Despite official assurances from Ukraine that most citizens are against a land-for-peace deal, other polls (and my own conversations) suggest that people don’t have principled objections to any ceding of land so much as serious doubts about whether Putin could ever be trusted to keep his word once a land-for-peace deal had been signed. 

That then – the security side of the agreement which I suggested at the beginning of this column – is absolutely the nub of the entire settlement. I’m in no doubt that if the Ukrainian people could be convinced the settlement would be permanent, and backed to the hilt by the West, they would vote tomorrow for a treaty that gave Russia permanent possession of some of what it has already taken. 

Let me anticipate at this point some readers’ objections. Firstly this: ‘Nothing agreed with Putin can he be relied upon to honour.’ The trouble with this objection is that it is too strong. It means that even if he could be driven back to the old frontiers, and surrendered, he would try again later. I reply that he well might: that is why the security guarantees for Ukraine remain key. 

Secondly this: ‘We must never reward Putin’s aggression.’ I’m afraid that, ever since wars began, aggression has often been rewarded. This one, in which incalculable numbers of lives on both sides have already been lost, and if it continues many more will be, must not be accorded the status of a moral lesson for the ages. The fact is that neither side seems capable of winning, so let’s park the sermonising and look for the compromise in which so many wars – just wars as well as unjust ones – have always ended. 

And finally this: ‘We owe it to the Ukrainian military dead, brave men and women whose lives were sacrificed for their country, not to settle for less than victory.’ Well, if so, does Russia not owe it to the greater numbers of Russian military dead whose lives were sacrificed for their country too? What do we owe the British dead whose sacrifice in Afghanistan was also for a noble cause? This logic, applying as it must to both sides of any conflict, leads only to madness.

None of us should be at all confident that Putin is ready to deal. I suspect otherwise. The greater likelihood is that in any negotiations he will fall back on Moscow’s insistence that ‘the root causes’ of this conflict must be tackled. By this he means Ukraine’s departure from the orbit of the Russian Federation. That is why security, not land, is what may prove the sticking point this time, because Ukraine’s departure from Moscow’s orbit must indeed be made secure. 

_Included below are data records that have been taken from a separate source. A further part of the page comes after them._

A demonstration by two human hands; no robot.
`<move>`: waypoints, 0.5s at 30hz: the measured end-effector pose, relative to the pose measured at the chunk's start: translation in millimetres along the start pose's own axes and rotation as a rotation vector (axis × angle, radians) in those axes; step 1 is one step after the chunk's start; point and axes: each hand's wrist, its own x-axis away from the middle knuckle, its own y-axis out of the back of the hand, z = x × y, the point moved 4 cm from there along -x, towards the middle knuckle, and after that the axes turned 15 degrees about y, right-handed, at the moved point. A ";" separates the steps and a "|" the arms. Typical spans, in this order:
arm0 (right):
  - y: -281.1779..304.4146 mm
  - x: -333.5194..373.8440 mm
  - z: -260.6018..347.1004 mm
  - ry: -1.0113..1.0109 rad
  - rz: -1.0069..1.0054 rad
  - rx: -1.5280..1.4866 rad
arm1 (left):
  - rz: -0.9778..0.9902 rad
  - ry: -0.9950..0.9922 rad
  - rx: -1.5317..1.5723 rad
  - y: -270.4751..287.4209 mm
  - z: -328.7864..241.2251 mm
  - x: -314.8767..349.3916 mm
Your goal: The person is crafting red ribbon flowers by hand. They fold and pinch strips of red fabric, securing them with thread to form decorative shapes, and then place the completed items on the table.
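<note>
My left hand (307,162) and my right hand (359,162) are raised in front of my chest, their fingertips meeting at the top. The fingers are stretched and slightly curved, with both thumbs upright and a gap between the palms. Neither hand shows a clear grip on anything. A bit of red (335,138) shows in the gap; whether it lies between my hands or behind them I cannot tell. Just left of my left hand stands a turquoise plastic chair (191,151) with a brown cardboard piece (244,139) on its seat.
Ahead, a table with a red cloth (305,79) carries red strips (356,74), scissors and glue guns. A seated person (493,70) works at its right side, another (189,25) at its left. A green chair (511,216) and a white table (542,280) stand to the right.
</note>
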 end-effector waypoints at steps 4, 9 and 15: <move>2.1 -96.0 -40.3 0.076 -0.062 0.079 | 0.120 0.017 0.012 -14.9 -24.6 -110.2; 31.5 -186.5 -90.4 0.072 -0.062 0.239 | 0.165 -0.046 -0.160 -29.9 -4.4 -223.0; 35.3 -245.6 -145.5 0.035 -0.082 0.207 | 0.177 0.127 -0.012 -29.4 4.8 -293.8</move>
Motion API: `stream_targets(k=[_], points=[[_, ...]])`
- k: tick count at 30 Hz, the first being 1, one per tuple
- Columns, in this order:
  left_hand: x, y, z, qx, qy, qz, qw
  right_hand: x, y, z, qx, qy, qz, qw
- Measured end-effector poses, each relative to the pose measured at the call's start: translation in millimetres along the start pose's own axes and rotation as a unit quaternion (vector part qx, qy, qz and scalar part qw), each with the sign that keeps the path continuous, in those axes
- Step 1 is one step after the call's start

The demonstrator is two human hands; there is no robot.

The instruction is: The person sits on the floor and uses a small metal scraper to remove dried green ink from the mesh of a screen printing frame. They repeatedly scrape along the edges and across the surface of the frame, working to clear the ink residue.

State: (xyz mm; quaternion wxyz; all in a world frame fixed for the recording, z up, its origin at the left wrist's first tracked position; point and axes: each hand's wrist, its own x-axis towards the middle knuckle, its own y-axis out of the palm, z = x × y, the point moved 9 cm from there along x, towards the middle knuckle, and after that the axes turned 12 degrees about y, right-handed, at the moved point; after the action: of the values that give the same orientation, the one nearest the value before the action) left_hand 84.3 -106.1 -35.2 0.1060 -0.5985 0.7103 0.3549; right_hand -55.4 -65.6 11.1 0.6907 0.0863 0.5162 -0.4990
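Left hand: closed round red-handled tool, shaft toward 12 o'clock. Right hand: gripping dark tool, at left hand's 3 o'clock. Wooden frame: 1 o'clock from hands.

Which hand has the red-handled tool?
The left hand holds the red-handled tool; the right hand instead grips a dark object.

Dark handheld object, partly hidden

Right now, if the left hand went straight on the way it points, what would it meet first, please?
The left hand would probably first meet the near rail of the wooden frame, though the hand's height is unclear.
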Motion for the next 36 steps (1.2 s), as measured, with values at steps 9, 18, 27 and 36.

But if not this summer or this year, then next summer and next year, when the West’s military support for Ukraine does not waver, and Moscow grows weary, this – security – must be at the heart of any negotiations. And those guarantees are up to us. 

Which brings me back to Zelensky. Who can blame him? Perhaps years of war, years of acute personal tension, years of sticking doggedly to your guns, years in the eye of the storm when your whole country’s future rests on your shoulders, jam the flexibility of mind needed, not to fight but to deal. But there’s a real danger now that Zelensky’s apparent stubbornness over this ‘not an inch’ business may so infuriate a temperamental US President that American (and with it European) resolve begins to fray. 

Zelensky should not be digging in his heels on the question of land, and European
nations, including our own, should not be encouraging him to. We probably can’t save Ukraine without the Americans, and the Americans won’t save Ukraine unless there’s movement on conceding land. 

The Ukrainian President must get off his high horse, and Europe should stop indulging his intransigence. It’s as simple as that.